» Assignment
Please give again, word for word, the lines that lie between the start of the listing below and the line with "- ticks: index", both included.

....

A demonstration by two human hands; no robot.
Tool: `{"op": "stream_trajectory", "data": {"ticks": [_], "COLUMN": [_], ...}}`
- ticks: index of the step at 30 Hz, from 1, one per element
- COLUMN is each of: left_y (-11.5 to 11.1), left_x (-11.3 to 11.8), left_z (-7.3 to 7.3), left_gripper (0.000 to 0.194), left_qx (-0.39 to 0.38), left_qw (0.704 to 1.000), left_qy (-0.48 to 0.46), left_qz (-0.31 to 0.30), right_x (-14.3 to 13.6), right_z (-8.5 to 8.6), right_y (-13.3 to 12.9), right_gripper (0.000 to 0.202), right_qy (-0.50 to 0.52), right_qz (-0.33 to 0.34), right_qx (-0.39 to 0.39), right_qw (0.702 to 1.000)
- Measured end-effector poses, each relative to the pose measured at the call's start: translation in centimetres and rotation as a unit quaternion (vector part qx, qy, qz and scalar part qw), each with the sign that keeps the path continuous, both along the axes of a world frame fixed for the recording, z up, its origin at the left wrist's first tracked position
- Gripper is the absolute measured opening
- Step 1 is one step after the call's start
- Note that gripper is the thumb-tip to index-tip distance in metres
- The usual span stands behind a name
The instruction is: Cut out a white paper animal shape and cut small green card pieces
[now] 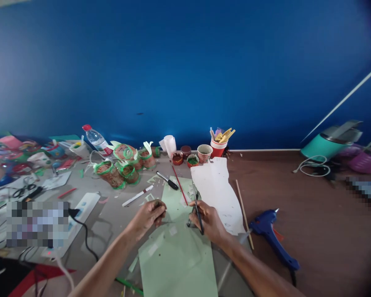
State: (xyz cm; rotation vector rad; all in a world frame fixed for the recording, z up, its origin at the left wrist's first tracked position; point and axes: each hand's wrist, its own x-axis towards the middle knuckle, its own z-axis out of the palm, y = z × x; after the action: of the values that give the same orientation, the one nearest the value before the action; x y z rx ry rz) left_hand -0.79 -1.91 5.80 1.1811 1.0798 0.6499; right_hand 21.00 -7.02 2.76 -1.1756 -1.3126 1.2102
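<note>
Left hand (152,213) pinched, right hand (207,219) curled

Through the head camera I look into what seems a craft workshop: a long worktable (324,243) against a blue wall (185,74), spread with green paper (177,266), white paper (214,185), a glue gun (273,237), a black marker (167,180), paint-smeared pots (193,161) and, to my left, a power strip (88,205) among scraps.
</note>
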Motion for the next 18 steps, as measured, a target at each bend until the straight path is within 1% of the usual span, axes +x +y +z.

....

» Answer area
A demonstration by two human hands; no robot.
Tool: `{"op": "stream_trajectory", "data": {"ticks": [_], "COLUMN": [_], ...}}`
- ticks: index of the step at 30 Hz, from 1, one per element

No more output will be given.